FB group’s responses:

From AAA:
“She has the right to her viewpoint, and I don’t think she should be dressed down, scolded, or insulted for it. I thought your words were rather condescending and insulting.

“OTOH, she should have done her research first before approaching you, and rather than try to take YOU to task for what she didn’t agree with in your books, she should have just politely said ‘sorry, I was wrong, it’s not going to work out this time.'”

From BBB:
“The old saying I’ve tried to remember is not to lower oneself to another’s level in order to argue or debate. It’s not ever worth it.”

From CCC:
“It’s her site, she can do as she wishes, just as you are able to write about anything you want to. This enters into the forbidden realm of writers who snap at reviewers for not liking what they wrote. She didn’t give you a bad review on her site, which she could have. She simply declined to review at all. It could have gone a LOT worse for you.”

From DDD:
“Sally, I totally get where you’re coming from, having experienced this kind of reaction (my books include gay characters who are treated as normal people). I’m living vicariously through your email because I’ve wished I could say something like that to reviewers who’ve one-started me because of it. smile emoticon But I’m inclined to agree that it’s better to steer clear of these rhetorical boondoggles. I’d just let this go and get on with writing. Your audience is out there, but it’s not this lady or her blog followers.”

From EEE:
“It’s her site. She is entitled to her opinion and the way she manages her site. We have our rules here, but IMHO, even shit and damn are not family friendly. She was polite. I’m sorry that you were not.”

From FFF:
“I have to say also, the reviewer could have gone ahead with her review, as she’d promised you one. She could have been completely open and honest about her opinion, and put it on her public site.
“Instead, when she saw it was something that she didn’t believe she could endorse, she privately messaged you, letting you know that she’d have to back out.
“This was gracious of her to do.
“So to be treated badly was not something that I feel she deserved.”

From GGG:
“PG-13 does not constitute ‘family-friendly’ in my mind. I have a 9, 7 and 4 year old, and I don’t even let them watch most PG movies.”

From HHH:
“Unfortunately, I have to agree with what many others here have commented. In addition, I have to point out that you ASSUMED her problem with your book was the fact that there are gay characters. She simply wrote that she came ‘to a part’ that conflicted with her site. The thing that may have bothered her could’ve been profanity, or whatever else is in your book. It can be dangerous to reprimand someone for their stance – especially since she could always turn around and decide to write a poor review, or even one-star your book.
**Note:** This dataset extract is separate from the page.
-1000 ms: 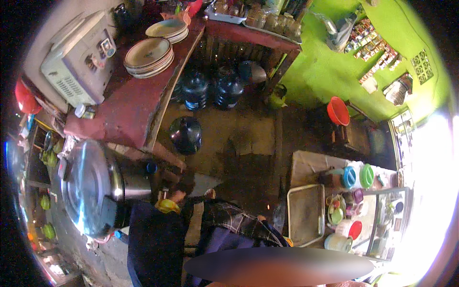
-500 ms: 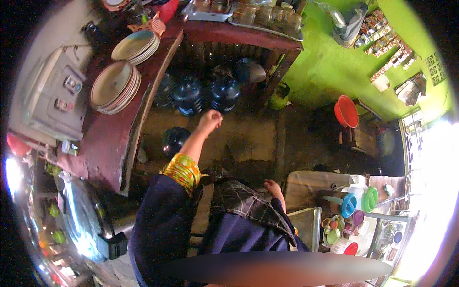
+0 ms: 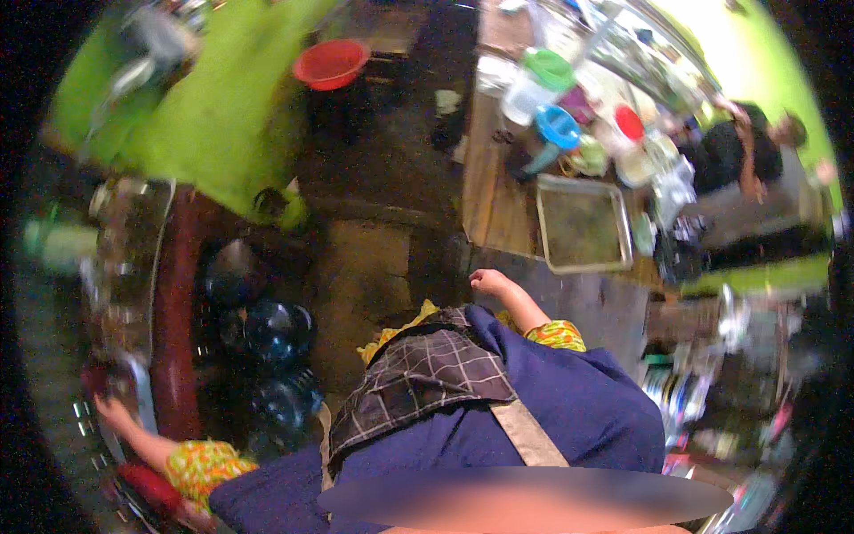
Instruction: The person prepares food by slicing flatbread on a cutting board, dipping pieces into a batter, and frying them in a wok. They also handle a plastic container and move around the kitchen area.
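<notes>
My left hand (image 3: pixel 114 413) is stretched out at the far left, over the dark red counter (image 3: pixel 178 356), beside the edge of a tray (image 3: pixel 142 392). It is blurred, but its fingers look extended, with nothing visible in them. My right hand (image 3: pixel 487 282) hangs in front of my body near the wooden table (image 3: pixel 494 205). Its fingers are curled in and no object shows in them. Below the counter, between my arms, stand large dark blue water jugs (image 3: pixel 280 331). A dark checked apron (image 3: pixel 427 383) covers my front.
On the table to the right sit a rectangular tray (image 3: pixel 584 222), a blue-lidded pitcher (image 3: pixel 558 126), a green-lidded container (image 3: pixel 547 69) and a red-lidded tub (image 3: pixel 628 123). A red basin (image 3: pixel 331 64) stands ahead. Another person (image 3: pixel 743 147) in black is at the far right.
The view has swung round to the right. My left hand has gone from above the jugs to the counter at far left. The table and its containers now lie ahead and right.
</notes>
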`<action>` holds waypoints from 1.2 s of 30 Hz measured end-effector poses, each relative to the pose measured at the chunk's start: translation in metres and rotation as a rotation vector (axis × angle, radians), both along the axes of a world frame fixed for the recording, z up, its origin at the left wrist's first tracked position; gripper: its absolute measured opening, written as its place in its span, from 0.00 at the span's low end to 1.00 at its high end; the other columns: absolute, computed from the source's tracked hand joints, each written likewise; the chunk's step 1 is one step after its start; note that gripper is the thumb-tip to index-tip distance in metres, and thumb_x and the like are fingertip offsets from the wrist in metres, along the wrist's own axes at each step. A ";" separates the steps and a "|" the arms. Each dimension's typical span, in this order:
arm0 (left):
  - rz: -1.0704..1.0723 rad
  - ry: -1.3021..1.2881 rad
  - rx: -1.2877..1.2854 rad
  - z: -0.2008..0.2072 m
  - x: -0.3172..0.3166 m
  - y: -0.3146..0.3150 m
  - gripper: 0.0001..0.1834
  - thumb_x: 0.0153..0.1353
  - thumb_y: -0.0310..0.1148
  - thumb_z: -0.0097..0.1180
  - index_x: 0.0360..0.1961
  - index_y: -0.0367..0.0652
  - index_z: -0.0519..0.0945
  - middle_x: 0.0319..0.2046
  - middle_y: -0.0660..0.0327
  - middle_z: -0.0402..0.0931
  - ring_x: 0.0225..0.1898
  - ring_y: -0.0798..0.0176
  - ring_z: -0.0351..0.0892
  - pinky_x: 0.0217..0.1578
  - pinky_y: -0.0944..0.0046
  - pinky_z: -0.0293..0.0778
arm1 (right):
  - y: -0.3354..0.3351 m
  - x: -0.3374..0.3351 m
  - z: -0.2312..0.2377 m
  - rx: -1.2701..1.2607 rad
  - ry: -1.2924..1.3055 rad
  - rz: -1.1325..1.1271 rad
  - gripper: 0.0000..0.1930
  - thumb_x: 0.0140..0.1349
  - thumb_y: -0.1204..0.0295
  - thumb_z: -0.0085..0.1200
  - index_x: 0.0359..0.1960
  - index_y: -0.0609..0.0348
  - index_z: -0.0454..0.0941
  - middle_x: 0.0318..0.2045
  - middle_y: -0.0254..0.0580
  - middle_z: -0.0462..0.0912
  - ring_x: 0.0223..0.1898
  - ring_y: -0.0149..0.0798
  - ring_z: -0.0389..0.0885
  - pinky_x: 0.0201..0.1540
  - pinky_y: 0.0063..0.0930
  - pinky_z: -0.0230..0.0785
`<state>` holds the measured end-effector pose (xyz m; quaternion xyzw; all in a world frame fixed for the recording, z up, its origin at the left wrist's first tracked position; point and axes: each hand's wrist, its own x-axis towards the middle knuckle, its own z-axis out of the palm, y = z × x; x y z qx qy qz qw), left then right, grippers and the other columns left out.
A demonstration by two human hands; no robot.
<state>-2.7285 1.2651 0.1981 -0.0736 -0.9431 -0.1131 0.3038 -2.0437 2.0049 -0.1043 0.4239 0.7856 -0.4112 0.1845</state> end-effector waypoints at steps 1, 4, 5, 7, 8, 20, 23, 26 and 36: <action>0.229 -0.083 -0.269 -0.002 -0.031 -0.007 0.28 0.56 0.45 0.50 0.56 0.43 0.67 0.51 0.48 0.69 0.51 0.47 0.69 0.51 0.57 0.65 | -0.008 0.003 0.006 0.058 -0.053 0.002 0.18 0.53 0.62 0.50 0.45 0.53 0.75 0.42 0.43 0.79 0.45 0.43 0.76 0.49 0.34 0.67; 0.142 -0.445 -0.057 -0.020 -0.067 0.000 0.31 0.54 0.44 0.55 0.56 0.36 0.65 0.52 0.42 0.66 0.55 0.48 0.65 0.54 0.53 0.62 | -0.031 0.017 0.021 0.022 -0.076 -0.110 0.18 0.53 0.63 0.49 0.46 0.54 0.75 0.42 0.43 0.79 0.45 0.44 0.76 0.49 0.34 0.67; 0.116 -0.464 -0.057 -0.024 -0.071 0.007 0.32 0.54 0.45 0.55 0.55 0.37 0.66 0.52 0.43 0.66 0.55 0.48 0.65 0.54 0.52 0.62 | -0.036 0.019 0.023 0.002 -0.087 -0.138 0.18 0.53 0.63 0.49 0.46 0.54 0.74 0.42 0.43 0.79 0.45 0.44 0.76 0.49 0.34 0.67; 0.217 -0.534 -0.168 -0.023 -0.067 0.019 0.32 0.52 0.47 0.56 0.54 0.38 0.67 0.51 0.44 0.68 0.54 0.48 0.66 0.53 0.50 0.62 | -0.048 0.023 0.024 -0.026 -0.100 -0.167 0.19 0.53 0.63 0.49 0.47 0.54 0.74 0.43 0.43 0.79 0.45 0.44 0.76 0.49 0.34 0.67; 0.262 -0.556 -0.217 -0.020 -0.064 0.024 0.32 0.51 0.48 0.56 0.53 0.39 0.68 0.50 0.45 0.68 0.53 0.48 0.66 0.53 0.50 0.62 | -0.054 0.024 0.022 0.009 -0.098 -0.171 0.19 0.53 0.63 0.49 0.47 0.53 0.74 0.43 0.43 0.79 0.45 0.43 0.76 0.49 0.34 0.68; 0.115 0.470 0.104 0.060 0.200 0.239 0.28 0.44 0.51 0.64 0.37 0.38 0.77 0.35 0.55 0.78 0.34 0.54 0.78 0.34 0.54 0.74 | -0.016 0.054 0.087 0.053 0.253 -0.042 0.18 0.57 0.63 0.47 0.48 0.55 0.73 0.44 0.45 0.78 0.46 0.44 0.75 0.50 0.33 0.66; -0.556 -0.174 1.047 0.039 0.300 0.369 0.26 0.55 0.43 0.56 0.47 0.33 0.70 0.43 0.52 0.73 0.42 0.58 0.75 0.37 0.62 0.75 | 0.013 0.066 0.143 0.030 0.499 0.002 0.19 0.58 0.63 0.47 0.50 0.54 0.71 0.44 0.44 0.77 0.46 0.42 0.75 0.49 0.32 0.66; -0.934 -0.745 1.097 -0.032 0.422 0.518 0.26 0.57 0.37 0.49 0.56 0.38 0.63 0.52 0.54 0.66 0.52 0.57 0.68 0.42 0.62 0.73 | 0.023 0.080 0.191 -0.084 0.676 0.007 0.21 0.57 0.64 0.50 0.53 0.55 0.68 0.47 0.44 0.74 0.48 0.39 0.74 0.51 0.31 0.66; -1.608 -1.391 0.574 -0.078 0.691 0.758 0.24 0.58 0.40 0.50 0.55 0.45 0.63 0.53 0.53 0.61 0.58 0.53 0.58 0.58 0.53 0.55 | 0.067 0.161 0.217 -0.394 1.472 -0.662 0.45 0.51 0.69 0.60 0.64 0.47 0.40 0.54 0.46 0.63 0.57 0.44 0.63 0.58 0.40 0.59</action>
“On a personal note, I write both Christian AND secular stories (things that would give Junot Diaz a run for his money in the department of shock value). So I can honestly say that even the words you listed are not ‘family friendly,’ meaning appropriate for all ages. As far as homosexuality is concerned, I have a #LiveAndLetLive philosophy on life. That means that I do not judge someone else for their lifestyle choice. However, that doesn’t mean I want my six year old reading about it. Again, it’s a subject not necessarily appropriate for all ages.”

From Me:
to HHH: “She came right out and stated what her concerns were. I didn’t assume what she objected to at all. I assumed her reasons, because she did not state them. Also, I did not expect any 6-year-olds to read this book; it’s way too complicated and sophisticated. PG-13 is the rating i always state. Thanks for your comments, though.”

From JJJ:
“Wow. And she was so polite…”

From Me:
“Since when are expressions of bias, prejudice and discrimination ‘polite’??? If her objections were obviously about my having Jewish or Black characters, would you be defending her ‘family-friendly’ smokescreen???”

From JJJ:
“She made her reasons for choosing not to include your work on her site clear to you in a very polite manner. Tolerance works both ways.”

From Me:
“To JJJ and others here: I appreciate all your comments, but for some of you, I am disappointed. SOME don’t seem to know the difference between being ‘impolite’ and being against someone else’s being discriminatory, Number 1.

“Number 2, it is not the job of those who are not being tolerated to return such intolerance with tolerance. I was not ‘impolite’ to her: I was direct and I expressed my thoughts and feelings. I did not call her names, I did not insult her.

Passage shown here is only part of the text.